Connected cars: How safe is your data and will cops know you are breaking the speed limit?
Connected car technology seems to be all the rage these days. Hyundai kicked things off in the affordable end of the market with the Venue and its BlueLink system. MG soon followed with the Hector, proudly proclaiming the same with the slightly tasteless ‘Internet Inside’ badges stuck all over it and Kia then launched the Seltos with UVO. These systems are the beginning of a revolution of how we interact with our cars. They open up a world of opportunities when it comes to the features it provides an end user with, but it also opens up a Pandora’s box of questions. Before we get to these questions, let us understand the technology a little better.
The Connected Car
Connected cars are cars that are constantly connected to the internet, transmitting data about the cars vitals in real time. These cars are embedded with a sim card not unlike the ones we use in our mobile phones and use mobile network to communicate with a central server, and consequently allow you to interact with your smartphone. In the past, cars have been able to connect to mobile phones but this was done with Bluetooth and was limited to sharing audio locally. The eSIM, coupled with the car’s in-built GPS systems open up a world of possibilities. You can now, on your smartphone, track where your car is at all times, see what speeds it is doing and set up all sorts of alerts if the car leaves a specific area or is running after a certain time. The system also lets you start the cars remotely, in case you are travelling for extended periods of time. The Hector’s system can also get over the air updates to keep the system up to date in the future. Ather Energy, the start up that has launched an electric scooter is another example of a connected vehicle. An Ather 450 has a similar set up with an eSIM, and collects data about your frequent routes, your average and top speed and even your lean angles on the scooter. As far as the customer goes, these features are extremely useful. Geofencing and time-based alerts are particularly useful if you have a teenager in the house, the ability to start the air conditioner remotely means you don’t have to deal with those first 10 minutes of discomfort if your car has been parked out in the sun, and vehicle health updates will help preempt trouble on the car before too much damage is done. But, there is a flip side to this. And that comes down to data privacy.
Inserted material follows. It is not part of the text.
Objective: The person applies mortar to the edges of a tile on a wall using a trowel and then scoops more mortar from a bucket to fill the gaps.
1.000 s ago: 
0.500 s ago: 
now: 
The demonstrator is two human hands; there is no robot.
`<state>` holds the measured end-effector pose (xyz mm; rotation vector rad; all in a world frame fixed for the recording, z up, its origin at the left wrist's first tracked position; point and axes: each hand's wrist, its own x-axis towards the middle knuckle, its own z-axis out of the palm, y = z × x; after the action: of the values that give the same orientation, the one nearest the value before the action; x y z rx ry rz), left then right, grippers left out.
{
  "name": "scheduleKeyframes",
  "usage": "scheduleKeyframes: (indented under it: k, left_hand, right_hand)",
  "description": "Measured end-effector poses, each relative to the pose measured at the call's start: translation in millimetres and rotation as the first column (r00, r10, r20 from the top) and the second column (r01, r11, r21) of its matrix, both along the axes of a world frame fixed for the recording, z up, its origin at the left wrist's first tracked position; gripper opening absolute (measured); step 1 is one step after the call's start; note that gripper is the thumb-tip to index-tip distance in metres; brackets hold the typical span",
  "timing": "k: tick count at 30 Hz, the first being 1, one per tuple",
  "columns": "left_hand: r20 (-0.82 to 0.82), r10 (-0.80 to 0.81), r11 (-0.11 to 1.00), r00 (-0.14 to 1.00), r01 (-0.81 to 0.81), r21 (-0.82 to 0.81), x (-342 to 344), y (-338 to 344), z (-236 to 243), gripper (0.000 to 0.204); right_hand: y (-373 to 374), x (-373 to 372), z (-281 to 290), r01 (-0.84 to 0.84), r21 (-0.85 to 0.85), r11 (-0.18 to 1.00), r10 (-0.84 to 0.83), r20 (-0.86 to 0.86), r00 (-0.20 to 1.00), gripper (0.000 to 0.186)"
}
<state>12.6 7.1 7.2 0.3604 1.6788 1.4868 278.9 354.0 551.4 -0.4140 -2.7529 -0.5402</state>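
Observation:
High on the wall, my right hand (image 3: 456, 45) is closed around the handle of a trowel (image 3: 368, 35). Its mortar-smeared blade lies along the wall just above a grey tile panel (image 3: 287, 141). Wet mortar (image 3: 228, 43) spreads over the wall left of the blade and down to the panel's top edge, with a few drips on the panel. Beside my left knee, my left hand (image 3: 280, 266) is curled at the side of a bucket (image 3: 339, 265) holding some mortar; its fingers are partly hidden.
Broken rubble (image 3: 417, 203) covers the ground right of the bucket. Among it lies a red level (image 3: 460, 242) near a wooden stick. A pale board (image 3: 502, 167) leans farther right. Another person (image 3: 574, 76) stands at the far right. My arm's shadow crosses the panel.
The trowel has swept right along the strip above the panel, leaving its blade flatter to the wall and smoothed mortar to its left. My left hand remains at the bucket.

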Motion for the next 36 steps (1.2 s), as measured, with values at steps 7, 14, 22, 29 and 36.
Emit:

National interest v Privacy debate
When connected cars were first announced, there were a lot of concerns about cars getting hacked in to. While this is a legitimate possibility, I think car companies have the resources to ensure the best security systems protect the data they collect from people trying to break in to it illegally. What is more of a concern is the data being revealed through diktats from the government. Data privacy laws are still being shaped all over the world and different countries have different approaches. In India, the government has tabled the Personal Data Protection Bill — a bill that proposes what can/ cannot be done with customer data. Originally put forward in 2018, a revision in 2019 brought to the fore some serious concerns. The 2019 draft allows the central government to exempt any government agency, law enforcement agency or authorised third parties from the Bill. The idea behind this is to allow law enforcement to solve crimes faster, but it has come under heavy criticism for the same. Justice BN Srikrishna, the chief architect of the first draft has voiced his concerns saying the law can turn India in to an Orwellian state. The bill goes against the Right to Privacy, which is guarunteed as a fundamental right under the Article 21's right to live and personal liberty.
How does this affect someone with a connected car? If the Bill does get passed and it turns in to an Act, the government and possibly the police can ask a manufacturer to turn in data about a vehicle that is under investigation. The government or law enforcement agency will be able to access where the car has been, how fast it has been travelling and since a lot of these cars have voice recognition softwares, maybe even who was travelling in the car. In the future, connected cars may be able to alert the police if it crosses the speed limit. While all of this would go a long way in solving crimes and possibly even making our roads safer, it also raises the issues of a surveillance state.
Data privacy has been a huge concern over the last few years and one of the most high profile cases of the same involved technology giant Apple and the FBI. The FBI wanted Apple to create a software to give it access to a mass shooter’s iPhone, and Apple refused citing this would lead to major security issues for all its customers. The debate between national security/ interest and private data is an ongoing one. As of now, the Bill in India is currently under review.
A Better Future
Connected cars are still in their nascent stage, especially in India. Only a handful of models have them and mostly only on higher variants. It will take time for the technology to get adopted universally, but as with all things to do with technology, you can expect the growth to be rapid. Tarun Mehta, the CEO and co-founder of Ather did give us a semblance of hope. He said, “In our case, we don’t have personally identifiable data. Unless the customer gives us access, we don’t know who’s data we are looking at. We are gradually building in those measures, and very soon, this will be reasonably anonymised on our service.” But he also did say that he will comply with the law of the land. My opinion on all this? I genuinely hope legislators account for the individual’s privacy and strike the right balance when it comes to Data Privacy laws in India. The effects of the law are far reaching — our smartphones are data goldmines and will be the most vulnerable devices we own. But vehicles will soon follow. And while India’s roads definitely need to be safer, I’m not sure the flip side of that should be mass surveillance.